Comparison of studies in literature.

Authors	Feature/Method	Classifier	Performance (%)
Hoo, Candlish & Teare (2017)	Ensemble empirical mode decomposition	Ensemble learning	92.3
Liu et al. (2019)	HRV time, Frequency domain feature, Sample Entropy, BCG fluctuation features	Support Vector Machine, Decision tree, Naïve Bayes	84.4 Acc., 82.5 Precision 85.3 Recall
Rajput et al. (2022)	Cosines wavelet transform scalogram	2-D CNN	86.14
Nour et al. (2024)	Tunable Q factor wavelet transform (TQWT), Statistical features	k-NN	92.21
Rajput et al. (2022)	Empirical mode decomposition (EMD), Wavelet Transform (WT)	Ensemble gentle boost classifier, support vector machine (SVM), k-NN, decision tree	89
Ozcelik et al. (2023)	Fine-tuned spectrogram images and ConvMixer model	CNN	97.69
Liu et al. (2019)	Class association rules	CAR-Classifier	84.4% accuracy, 82.5% precision, and 85.3% recall
Ni et al. (2019)	Multifactor analysis of variance	MANOVA	95.1
Our model (2025)	Feature extraction stage, including time and frequency	Mamba deep classifier	95.14% accuracy

DOI: 10.7717/peerj-cs.2711/table-7

In this study, various machine learning and deep learning methods based on BCG signals were evaluated for the detection of hypertension. The primary models used in the research included the Mamba Classifier, Transformer, Stacking, and Voting models, XGBoost and the performance of each model was analyzed in detail. The Mamba Classifier model outperformed the others, achieving the highest results in critical performance metrics such as accuracy (94.59%) and AUC (0.9911). The Transformer and Stacking models also demonstrated strong performance, with AUC values of 97.81% and 98.20%, respectively. On the other hand, the Voting and XGBoost models showed lower performance, particularly with the Voting model, which had an accuracy of 92.33%.

These findings highlight the strong potential of BCG signals for the early detection of cardiovascular diseases such as hypertension. BCG’s non-invasive and long-term monitoring capacity makes this technology ideal for use in home settings and clinical applications. BCG provides valuable information on cardiac function by capturing mechanical heart movements, which aids in assessing heart function. As noted in the literature, the ease and comfort of using BCG for home monitoring can play a crucial role in managing chronic diseases like hypertension (Balali et al., 2022; Javaid et al., 2015).

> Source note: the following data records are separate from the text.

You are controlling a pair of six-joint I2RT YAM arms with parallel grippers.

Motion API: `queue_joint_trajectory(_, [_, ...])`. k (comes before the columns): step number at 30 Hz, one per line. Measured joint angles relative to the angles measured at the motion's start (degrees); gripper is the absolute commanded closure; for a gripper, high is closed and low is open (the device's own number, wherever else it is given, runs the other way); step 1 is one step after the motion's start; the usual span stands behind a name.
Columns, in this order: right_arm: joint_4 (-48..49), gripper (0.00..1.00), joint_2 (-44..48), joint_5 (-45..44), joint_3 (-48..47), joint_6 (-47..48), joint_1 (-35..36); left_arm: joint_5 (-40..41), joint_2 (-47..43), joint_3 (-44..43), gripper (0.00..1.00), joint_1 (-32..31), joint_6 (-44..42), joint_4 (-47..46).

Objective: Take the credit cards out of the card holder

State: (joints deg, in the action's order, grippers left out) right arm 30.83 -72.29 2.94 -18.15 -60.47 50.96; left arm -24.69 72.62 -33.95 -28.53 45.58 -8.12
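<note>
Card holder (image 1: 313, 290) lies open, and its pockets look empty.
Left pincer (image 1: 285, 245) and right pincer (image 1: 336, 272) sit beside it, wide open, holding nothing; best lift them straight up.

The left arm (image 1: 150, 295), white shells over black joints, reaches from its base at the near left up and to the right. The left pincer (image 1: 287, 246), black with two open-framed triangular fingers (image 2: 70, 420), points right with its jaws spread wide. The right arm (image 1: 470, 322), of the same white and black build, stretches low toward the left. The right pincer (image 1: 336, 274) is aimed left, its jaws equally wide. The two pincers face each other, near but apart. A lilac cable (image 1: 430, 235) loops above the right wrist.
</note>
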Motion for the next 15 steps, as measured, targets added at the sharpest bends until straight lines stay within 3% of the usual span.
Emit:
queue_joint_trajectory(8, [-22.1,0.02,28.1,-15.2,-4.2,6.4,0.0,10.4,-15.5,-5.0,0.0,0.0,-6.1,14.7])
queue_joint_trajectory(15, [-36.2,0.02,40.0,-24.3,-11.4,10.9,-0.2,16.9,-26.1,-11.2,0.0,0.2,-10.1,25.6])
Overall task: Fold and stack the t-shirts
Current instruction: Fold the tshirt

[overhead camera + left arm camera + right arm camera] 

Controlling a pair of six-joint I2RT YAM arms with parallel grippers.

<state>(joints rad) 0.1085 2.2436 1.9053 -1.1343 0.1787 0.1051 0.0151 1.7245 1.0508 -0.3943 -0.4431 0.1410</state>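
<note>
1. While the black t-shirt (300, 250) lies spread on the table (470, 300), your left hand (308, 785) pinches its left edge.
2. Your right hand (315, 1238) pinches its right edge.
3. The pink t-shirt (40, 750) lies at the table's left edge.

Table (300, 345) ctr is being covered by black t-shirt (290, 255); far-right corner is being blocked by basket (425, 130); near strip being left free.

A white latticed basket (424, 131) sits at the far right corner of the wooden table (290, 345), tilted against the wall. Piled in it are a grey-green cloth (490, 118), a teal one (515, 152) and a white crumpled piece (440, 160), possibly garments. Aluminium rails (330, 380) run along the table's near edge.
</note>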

The dataset used in this study consisted of BCG signals obtained from 128 participants to classify them as hypertensive or normotensive. Despite achieving high accuracy rates, the dataset has been limited in size. Therefore, future studies with larger datasets could improve the generalizability of the models and provide opportunities to test their performance in clinical environments.

Furthermore, the literature highlights various applications of BCG signals. For instance, Liu et al. (2019) utilized BCG signals to detect hypertension with an accurate rate of 84.4%. Rajput et al. (2022) transformed BCG signals into 2D-CNN models, achieving an accuracy of 86.14%. Additionally, Melillo et al. (2015) developed a random forest algorithm that accurately classified hypertension patients with a sensitivity of 71.4% and a specificity of 87.8%.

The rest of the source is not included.